Run the following script to train:
python train.py
Evaluate the model on full test set using the following command:
python eval.py
Download the full MATLAB evaluation codes from HERE to replicate the results in our paper. The recommended MATLAB version is 2019a. Some plotting functions might be disabled for previous MATLAB versions.
Below is an animation for human mouse clicking experiments on Mturk. We designed the Mturk experiments using Psiturk which requires javascripts, HTML and python 2.7. The source codes have been successfully tested on MAC OSX and Ubuntu 18.04. See sections below for installation, running the experiments locally and launching the experiments online.
Refer to link for Anaconda installation. Alternatively, execute the following command:
curl -O https://repo.anaconda.com/archive/Anaconda3-2019.03-Linux-x86_64.sh
bash Anaconda3-2019.03-Linux-x86_64.sh
After Anaconda installation, create a conda environment:
conda create -n mturkenv python=2.7
Activate the conda environment:
conda activate mturkenv
Install psiturk using pip.
Note Psiturk has upgraded to python3. Please use the following to install psiturk for python2 version (source code on mturk experiments in this repository only works on python2 version):
pip install --upgrade psiturk==2.3.12
Refer to HERE for detailed instruction on setting up psiturk key and paste them in .psiturkconfig.
Download the source codes from HERE. Unzip, replace mturk/expF_click folder, open a command window, navigate to the folder, and run the experiment in debug mode:
cd mturk/expF_click
psiturk
server on
debug
NOTE You can run the source codes directly downloaded in this github repository. However, there is only ONE stimulus image in mturk/expF_click/static/data/expF_click_data and mturk/expF_click/static/data/expF_click_mask_data for demonstration purpose.

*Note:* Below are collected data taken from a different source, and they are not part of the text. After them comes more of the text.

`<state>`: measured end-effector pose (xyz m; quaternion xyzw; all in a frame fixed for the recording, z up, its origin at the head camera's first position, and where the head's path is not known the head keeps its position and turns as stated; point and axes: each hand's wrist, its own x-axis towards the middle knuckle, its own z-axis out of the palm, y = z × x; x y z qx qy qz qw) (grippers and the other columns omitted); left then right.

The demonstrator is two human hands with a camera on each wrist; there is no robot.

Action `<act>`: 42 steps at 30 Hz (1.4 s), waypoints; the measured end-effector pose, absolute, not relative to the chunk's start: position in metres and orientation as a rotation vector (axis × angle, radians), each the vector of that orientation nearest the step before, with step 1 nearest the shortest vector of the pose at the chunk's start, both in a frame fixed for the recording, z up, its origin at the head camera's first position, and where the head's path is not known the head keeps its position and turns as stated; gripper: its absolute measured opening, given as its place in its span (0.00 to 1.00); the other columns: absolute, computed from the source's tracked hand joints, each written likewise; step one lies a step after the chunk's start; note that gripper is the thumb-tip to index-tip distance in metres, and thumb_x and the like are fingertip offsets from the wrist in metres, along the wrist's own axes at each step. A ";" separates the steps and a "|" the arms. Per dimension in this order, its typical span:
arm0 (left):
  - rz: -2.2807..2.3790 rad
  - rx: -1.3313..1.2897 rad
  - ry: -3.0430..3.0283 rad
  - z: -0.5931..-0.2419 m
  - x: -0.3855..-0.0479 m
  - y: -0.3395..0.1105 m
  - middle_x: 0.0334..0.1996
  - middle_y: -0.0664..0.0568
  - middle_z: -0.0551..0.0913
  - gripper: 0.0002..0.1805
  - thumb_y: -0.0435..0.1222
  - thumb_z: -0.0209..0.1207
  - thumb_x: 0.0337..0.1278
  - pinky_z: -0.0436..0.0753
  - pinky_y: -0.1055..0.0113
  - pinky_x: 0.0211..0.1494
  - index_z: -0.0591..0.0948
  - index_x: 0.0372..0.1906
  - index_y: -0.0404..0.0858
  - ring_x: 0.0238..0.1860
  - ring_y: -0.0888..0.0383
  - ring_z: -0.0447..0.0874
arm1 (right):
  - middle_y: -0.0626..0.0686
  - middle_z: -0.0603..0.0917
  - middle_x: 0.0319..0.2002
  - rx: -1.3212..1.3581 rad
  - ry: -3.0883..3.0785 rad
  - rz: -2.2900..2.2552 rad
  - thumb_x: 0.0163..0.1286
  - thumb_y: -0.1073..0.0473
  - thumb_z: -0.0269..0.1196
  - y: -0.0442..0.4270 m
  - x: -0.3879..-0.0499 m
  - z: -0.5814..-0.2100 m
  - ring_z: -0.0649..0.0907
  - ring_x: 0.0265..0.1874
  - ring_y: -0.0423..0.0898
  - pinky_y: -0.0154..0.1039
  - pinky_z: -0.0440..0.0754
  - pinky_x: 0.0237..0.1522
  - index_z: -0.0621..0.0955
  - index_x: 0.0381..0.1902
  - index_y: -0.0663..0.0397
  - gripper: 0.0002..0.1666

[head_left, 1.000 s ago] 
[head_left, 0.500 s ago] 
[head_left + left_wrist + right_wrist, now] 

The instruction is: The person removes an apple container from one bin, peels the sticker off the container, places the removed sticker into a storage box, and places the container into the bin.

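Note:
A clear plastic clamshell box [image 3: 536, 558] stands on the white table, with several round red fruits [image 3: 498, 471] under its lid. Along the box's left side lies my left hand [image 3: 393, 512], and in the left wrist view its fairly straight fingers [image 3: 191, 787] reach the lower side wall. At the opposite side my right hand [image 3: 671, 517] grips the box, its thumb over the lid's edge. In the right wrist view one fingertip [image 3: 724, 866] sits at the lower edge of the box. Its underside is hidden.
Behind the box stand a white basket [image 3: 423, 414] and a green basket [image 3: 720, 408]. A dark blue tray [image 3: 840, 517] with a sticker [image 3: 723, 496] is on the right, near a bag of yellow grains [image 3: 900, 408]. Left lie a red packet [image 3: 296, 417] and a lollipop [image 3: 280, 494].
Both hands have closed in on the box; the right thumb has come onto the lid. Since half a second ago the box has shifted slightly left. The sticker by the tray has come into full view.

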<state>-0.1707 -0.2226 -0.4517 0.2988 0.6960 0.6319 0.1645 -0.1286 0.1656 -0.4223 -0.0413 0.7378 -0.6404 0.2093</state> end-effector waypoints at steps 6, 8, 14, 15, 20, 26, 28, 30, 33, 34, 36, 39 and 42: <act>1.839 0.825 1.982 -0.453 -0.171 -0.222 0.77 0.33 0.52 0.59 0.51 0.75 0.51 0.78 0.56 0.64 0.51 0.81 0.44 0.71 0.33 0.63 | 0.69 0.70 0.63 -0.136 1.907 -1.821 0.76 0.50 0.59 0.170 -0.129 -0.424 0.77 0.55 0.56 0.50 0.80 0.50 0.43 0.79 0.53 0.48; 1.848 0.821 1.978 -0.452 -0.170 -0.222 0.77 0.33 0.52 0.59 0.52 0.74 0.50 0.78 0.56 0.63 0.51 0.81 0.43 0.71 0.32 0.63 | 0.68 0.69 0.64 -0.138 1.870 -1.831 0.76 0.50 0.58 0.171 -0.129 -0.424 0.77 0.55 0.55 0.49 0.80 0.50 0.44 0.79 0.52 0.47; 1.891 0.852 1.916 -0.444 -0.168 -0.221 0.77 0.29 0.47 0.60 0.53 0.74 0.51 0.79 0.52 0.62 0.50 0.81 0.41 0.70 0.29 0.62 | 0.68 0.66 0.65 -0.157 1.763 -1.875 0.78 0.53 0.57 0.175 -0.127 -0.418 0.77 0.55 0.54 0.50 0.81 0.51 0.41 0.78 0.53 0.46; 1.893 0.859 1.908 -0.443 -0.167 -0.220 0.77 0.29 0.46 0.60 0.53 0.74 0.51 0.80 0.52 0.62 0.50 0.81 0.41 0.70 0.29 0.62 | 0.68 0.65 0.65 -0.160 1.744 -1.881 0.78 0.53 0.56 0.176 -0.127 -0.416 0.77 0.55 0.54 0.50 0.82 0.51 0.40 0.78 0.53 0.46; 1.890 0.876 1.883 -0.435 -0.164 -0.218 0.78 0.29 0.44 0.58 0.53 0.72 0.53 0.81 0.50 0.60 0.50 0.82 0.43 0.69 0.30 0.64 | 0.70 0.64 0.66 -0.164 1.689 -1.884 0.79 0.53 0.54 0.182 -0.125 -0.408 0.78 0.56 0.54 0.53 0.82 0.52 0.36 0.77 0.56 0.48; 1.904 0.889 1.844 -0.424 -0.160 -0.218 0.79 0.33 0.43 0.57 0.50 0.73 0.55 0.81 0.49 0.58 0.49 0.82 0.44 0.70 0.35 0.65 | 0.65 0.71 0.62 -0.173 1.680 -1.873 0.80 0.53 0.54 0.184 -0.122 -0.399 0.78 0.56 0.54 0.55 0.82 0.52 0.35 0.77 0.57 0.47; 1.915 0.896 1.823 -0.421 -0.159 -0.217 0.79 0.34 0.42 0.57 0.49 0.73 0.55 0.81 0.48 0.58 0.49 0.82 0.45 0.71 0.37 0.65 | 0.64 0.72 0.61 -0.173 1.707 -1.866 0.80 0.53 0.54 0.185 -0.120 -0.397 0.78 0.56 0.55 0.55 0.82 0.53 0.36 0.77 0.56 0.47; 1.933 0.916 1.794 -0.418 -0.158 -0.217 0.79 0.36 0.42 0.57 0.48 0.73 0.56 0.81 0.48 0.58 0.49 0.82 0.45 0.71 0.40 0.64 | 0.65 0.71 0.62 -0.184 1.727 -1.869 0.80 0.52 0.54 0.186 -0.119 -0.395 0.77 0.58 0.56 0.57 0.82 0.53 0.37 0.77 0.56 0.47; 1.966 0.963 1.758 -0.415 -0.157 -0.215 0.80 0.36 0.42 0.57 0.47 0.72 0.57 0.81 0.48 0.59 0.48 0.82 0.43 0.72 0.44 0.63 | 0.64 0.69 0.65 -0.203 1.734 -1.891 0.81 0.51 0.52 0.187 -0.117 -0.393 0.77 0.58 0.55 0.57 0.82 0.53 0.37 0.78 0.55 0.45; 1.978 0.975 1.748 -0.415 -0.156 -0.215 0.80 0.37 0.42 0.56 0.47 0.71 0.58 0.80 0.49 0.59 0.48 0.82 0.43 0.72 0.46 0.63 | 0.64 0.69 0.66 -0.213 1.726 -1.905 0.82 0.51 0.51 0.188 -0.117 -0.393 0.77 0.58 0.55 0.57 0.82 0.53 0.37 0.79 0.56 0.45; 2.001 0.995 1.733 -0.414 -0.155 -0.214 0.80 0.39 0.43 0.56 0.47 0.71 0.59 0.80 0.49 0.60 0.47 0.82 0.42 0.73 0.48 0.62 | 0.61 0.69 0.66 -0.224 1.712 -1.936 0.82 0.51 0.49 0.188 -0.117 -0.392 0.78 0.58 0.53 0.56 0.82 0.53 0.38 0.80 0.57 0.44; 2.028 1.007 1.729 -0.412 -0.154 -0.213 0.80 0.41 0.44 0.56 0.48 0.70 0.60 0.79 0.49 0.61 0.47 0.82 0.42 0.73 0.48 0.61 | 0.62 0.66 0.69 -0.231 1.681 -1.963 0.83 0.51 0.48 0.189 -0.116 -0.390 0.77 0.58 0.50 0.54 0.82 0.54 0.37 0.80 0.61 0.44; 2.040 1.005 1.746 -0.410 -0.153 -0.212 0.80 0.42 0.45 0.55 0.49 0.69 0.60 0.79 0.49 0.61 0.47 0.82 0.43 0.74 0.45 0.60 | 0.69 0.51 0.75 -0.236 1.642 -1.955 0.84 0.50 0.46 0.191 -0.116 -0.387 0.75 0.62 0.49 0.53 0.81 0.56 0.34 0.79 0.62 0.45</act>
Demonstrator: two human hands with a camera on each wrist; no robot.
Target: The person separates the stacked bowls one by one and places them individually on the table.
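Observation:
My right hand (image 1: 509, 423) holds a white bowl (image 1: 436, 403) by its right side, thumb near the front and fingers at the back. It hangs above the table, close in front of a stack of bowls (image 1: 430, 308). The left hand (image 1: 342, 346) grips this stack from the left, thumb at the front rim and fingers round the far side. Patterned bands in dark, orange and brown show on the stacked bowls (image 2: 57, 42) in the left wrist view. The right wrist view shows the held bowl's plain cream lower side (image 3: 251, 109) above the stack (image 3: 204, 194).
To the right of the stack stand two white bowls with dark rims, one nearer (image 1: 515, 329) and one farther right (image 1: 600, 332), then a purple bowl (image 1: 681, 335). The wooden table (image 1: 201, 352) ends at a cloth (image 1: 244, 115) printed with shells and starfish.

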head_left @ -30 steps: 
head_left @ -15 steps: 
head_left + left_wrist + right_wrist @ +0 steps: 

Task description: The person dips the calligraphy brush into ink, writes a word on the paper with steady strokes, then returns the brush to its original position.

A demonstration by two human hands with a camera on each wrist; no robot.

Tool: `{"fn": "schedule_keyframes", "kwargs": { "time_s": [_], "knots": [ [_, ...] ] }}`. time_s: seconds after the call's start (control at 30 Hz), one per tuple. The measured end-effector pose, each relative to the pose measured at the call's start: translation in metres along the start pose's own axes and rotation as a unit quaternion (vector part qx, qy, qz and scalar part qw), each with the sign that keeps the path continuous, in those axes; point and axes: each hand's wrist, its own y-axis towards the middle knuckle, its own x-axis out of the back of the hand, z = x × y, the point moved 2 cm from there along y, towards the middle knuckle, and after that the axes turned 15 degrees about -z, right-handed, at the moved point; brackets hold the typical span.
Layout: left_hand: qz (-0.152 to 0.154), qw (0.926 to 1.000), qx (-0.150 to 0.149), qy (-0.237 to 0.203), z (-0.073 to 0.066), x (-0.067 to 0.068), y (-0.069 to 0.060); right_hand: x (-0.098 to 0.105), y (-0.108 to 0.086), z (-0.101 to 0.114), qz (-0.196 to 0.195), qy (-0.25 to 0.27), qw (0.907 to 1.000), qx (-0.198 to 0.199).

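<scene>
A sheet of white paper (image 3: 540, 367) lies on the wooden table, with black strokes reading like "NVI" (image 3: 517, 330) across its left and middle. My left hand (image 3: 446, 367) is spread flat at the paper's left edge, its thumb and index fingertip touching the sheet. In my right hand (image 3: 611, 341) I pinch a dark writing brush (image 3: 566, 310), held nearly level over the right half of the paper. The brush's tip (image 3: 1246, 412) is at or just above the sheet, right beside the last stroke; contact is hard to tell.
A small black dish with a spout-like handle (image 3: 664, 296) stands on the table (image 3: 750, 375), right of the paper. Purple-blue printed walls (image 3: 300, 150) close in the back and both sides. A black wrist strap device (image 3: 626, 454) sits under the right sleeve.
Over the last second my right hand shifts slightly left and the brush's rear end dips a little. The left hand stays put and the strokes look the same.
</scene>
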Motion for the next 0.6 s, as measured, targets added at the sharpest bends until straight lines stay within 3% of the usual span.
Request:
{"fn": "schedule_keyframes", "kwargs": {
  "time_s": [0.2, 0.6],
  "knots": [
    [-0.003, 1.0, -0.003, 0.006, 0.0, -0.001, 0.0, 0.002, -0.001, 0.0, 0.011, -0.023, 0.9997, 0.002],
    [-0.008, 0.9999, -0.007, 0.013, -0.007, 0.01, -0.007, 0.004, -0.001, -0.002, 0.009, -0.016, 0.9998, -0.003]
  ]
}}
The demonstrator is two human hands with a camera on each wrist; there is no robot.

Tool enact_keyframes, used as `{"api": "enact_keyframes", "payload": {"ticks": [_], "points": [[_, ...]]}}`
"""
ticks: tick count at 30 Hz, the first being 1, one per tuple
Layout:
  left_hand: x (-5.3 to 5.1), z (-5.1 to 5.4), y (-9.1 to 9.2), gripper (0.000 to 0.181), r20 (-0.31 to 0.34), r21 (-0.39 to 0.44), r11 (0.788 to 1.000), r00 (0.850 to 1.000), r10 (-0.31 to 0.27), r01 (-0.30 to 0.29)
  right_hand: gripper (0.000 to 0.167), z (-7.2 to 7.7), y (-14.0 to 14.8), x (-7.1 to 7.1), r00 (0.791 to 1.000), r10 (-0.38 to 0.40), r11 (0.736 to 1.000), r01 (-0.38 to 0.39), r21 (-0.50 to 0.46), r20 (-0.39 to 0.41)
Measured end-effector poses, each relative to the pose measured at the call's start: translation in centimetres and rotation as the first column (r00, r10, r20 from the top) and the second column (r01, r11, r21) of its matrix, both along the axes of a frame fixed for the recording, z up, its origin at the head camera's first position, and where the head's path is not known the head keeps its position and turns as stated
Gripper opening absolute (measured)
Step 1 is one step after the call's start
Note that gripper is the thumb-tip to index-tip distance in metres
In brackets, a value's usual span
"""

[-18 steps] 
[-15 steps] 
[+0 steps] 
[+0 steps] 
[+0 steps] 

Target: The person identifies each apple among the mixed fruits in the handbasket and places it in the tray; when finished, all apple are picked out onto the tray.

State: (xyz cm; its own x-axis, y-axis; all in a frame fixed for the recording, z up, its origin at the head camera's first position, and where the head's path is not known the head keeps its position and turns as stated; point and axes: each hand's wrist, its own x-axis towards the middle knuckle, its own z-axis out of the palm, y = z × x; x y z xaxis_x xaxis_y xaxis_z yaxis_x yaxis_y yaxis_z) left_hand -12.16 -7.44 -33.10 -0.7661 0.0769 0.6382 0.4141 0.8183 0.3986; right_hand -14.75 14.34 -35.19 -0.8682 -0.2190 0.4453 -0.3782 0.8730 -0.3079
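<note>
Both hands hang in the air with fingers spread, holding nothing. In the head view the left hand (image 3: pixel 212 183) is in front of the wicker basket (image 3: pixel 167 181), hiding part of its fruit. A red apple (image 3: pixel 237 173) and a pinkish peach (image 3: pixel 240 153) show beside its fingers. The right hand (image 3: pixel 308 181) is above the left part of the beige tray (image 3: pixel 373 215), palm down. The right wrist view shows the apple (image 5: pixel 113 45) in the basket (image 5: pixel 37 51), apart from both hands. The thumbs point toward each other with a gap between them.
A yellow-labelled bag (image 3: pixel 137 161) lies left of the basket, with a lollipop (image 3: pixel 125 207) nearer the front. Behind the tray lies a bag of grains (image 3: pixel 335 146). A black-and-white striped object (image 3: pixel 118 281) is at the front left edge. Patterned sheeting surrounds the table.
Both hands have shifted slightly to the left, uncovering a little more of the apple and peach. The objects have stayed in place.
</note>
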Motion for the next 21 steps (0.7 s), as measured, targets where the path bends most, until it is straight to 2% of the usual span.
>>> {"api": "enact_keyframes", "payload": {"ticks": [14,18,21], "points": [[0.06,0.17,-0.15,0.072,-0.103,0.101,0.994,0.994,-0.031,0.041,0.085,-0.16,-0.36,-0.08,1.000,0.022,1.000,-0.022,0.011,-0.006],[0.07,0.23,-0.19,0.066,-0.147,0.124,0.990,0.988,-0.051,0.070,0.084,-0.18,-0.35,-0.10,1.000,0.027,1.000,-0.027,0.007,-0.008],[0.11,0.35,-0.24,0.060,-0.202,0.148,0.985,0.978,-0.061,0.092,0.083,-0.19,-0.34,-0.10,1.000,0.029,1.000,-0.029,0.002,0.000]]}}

We now list a detailed description of important source files:
- expF_click.db: a SQL database storing online subjects' mouse clicking data. See evaluation codes above for converting db file to MATLAB struct for result analysis.
- instructions/instruct-1.html: show instructions to the human subjects
- static/js/task.js: main file to load stimulus and run the experiment
- static/js/bubbleview.js: all supporting functions to put multiple canvas on the original image and create bubble views
Copy the downloaded source codes to EC2 server and run the psiturk experiment online. Refer to HERE for detailed instruction
The source code is for illustration purpose only. Path reconfigurations may be needed to run some MATLAB scripts. We do not provide techinical supports but we would be happy to discuss about SCIENCE!
See Kreiman lab for license agreements before downloading and using our source codes and datasets.